1. Created quicker copies of compute_index*() in the kernel_*_image.h files

While having several lookup functions increases maintenance, implementing directly in the kernel files saves a significant percentage of time. I will keep one copy of compute_index*() in util/util_sparse_grid.h for use outside the kernel and as a reference point for the kernel implementations.

2. Stored some resolution info of the image in tiles in device_memory and TextureInfo

The resolution of the image in tiles as well as the dimensions of the last tile in the grid are needed for lookup calculation. I implemented the above to avoid having to recalculate them with every sampling. Thus, more variables have been added to device_memory and TextureInfo. It may be better to implement a wrapper class / struct for sparse device_memory / TextureInfo, but I don't think there is a way for tex_alloc() and TextureInterpolator to detect if the passed device_memory / TextureInfo is the wrapper aside from using dynamic cast.

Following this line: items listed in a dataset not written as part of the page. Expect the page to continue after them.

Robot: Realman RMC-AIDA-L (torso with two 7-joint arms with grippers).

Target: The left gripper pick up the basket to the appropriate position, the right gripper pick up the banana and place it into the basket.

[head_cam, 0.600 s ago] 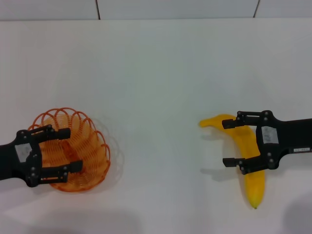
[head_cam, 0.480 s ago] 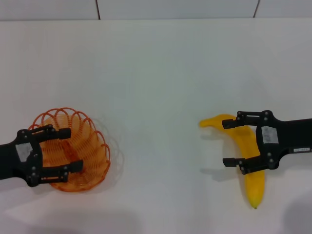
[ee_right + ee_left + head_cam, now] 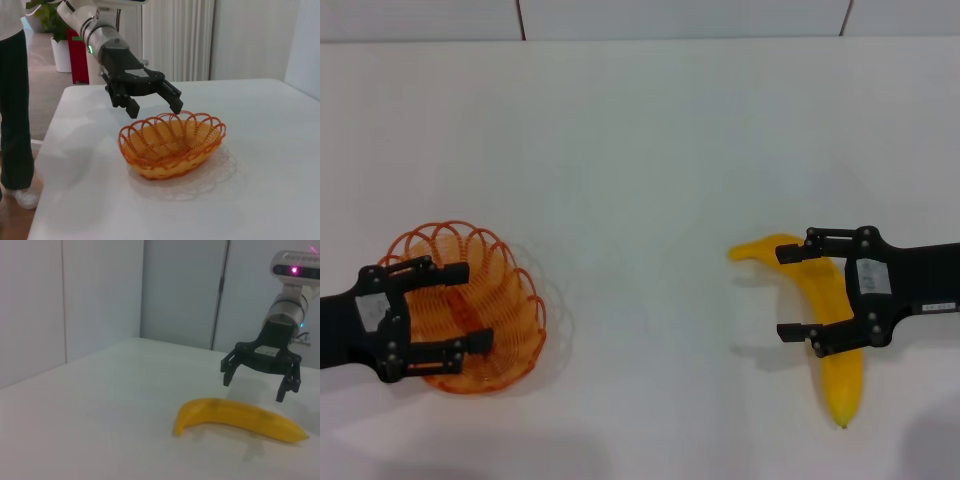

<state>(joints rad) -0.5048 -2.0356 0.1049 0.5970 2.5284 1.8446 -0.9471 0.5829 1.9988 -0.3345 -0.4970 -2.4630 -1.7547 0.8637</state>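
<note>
The orange wire basket (image 3: 515, 300) sits on the white table at the front left; it also shows in the right wrist view (image 3: 170, 145). My left gripper (image 3: 468, 307) is open and hovers over the basket's near half, one finger on each side of its width; in the right wrist view it (image 3: 155, 109) is just above the rim and holds nothing. The yellow banana (image 3: 820, 295) lies on the table at the front right and shows whole in the left wrist view (image 3: 235, 417). My right gripper (image 3: 783, 294) is open above it, fingers straddling its middle (image 3: 254, 389).
The white table (image 3: 640, 150) stretches wide between basket and banana. Its far edge meets grey wall panels (image 3: 680, 18). In the right wrist view a person in dark trousers (image 3: 12, 100) stands beside the table's end, near a radiator and a plant.
My left gripper has crept slightly further over the basket. The right gripper, the banana and the basket have not moved.
</note>
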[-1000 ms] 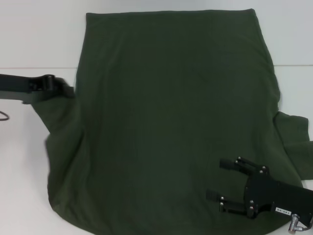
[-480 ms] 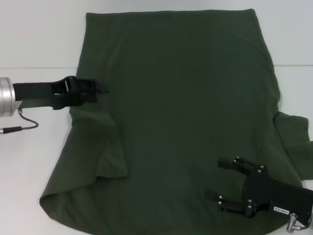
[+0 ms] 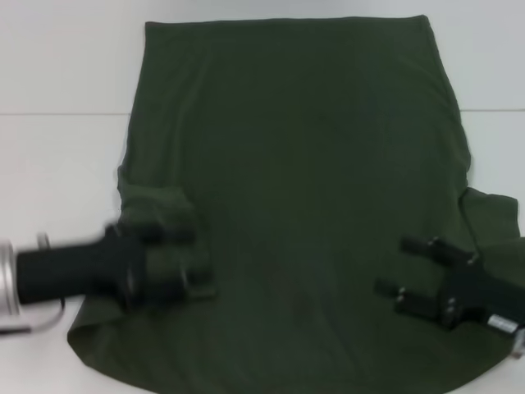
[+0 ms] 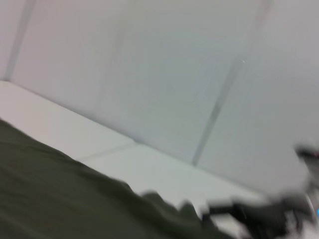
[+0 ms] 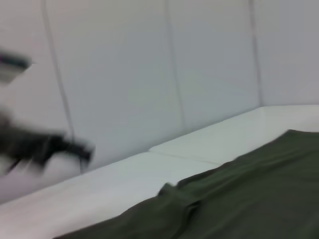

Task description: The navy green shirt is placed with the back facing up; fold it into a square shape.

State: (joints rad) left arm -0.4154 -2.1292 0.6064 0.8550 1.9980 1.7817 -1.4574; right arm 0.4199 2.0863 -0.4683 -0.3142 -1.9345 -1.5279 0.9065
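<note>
The navy green shirt [image 3: 295, 164] lies back up on the white table, far bigger than the grippers. Its left sleeve [image 3: 160, 209] is folded in onto the body; its right sleeve [image 3: 492, 217] still sticks out to the side. My left gripper [image 3: 187, 263] is blurred and hovers over the folded sleeve's near end, open and holding nothing. My right gripper [image 3: 404, 267] is open and empty over the shirt's near right part. The shirt also shows in the left wrist view [image 4: 60, 199] and in the right wrist view [image 5: 239, 199].
The white table [image 3: 57, 180] shows bare strips to the left and right of the shirt. A seam line crosses the table [image 3: 66, 113] behind the left arm. A pale panelled wall [image 5: 149, 74] stands beyond the table.
My left gripper carried the left sleeve inward over the shirt, let it go, then swung toward the near edge. My right gripper shifted to the right and a little farther from me.
</note>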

3. Reduced sparse grid memory by truncating the width/height/depth of the last tiles in each direction if the length is not exactly divisible by TILE_SIZE

Consider a 9 x 9 x 9 volume, which would require 4 tiles to cover. Using only 8 x 8 x 8 tiles, the sparse grid would be 8*8*8*4 = 2048 voxels large, as compared to the original grid's 9*9*9 = 729 voxels. By implementing 2 checks in the voxel lookup, we can reduce the wasted space significantly by truncating the tiles at the end of the grid. However, these extra checks do result in an increase in lookup time.

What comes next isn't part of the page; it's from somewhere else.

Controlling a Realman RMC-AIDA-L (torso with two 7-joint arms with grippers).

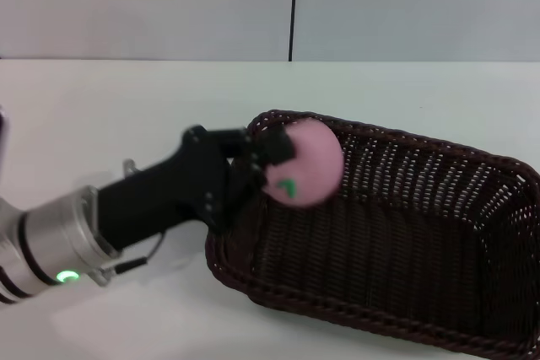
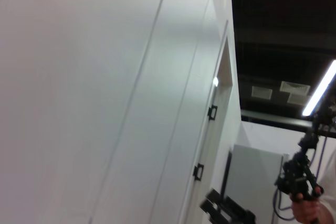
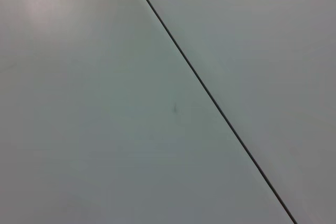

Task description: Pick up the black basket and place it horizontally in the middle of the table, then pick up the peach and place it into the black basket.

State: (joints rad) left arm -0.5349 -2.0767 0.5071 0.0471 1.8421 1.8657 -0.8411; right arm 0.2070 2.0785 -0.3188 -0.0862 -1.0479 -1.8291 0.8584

4. New dimensions paramter

While I originally made the kernel calculate for the truncated end tiles and discarded padding, this just resulted in significant slowdown in rendering. A better solution was to store the tile dimension information the same way tile indexes are already saved (as device_memory), and since all of the information is boolean, they can all be stored in the bits of a single int per tile and retrieved later through bit shifting.

To-do next week

I think that beginning next week I can start working on creating the OpenVDB import function. An easy start would be adding a UI option for it, butI will have to read up some more on the background of the problem before I can say for certain what will need to be done for this feature.

For tiling, there may still be more optimal ways of implementing the tile lookup. I will continue to modify the algorithm if we can come up with more ideas. I am open to any suggestions on how to improve lookup in particular, especially for OpenCL and CUDA as I am still not very familiar with them.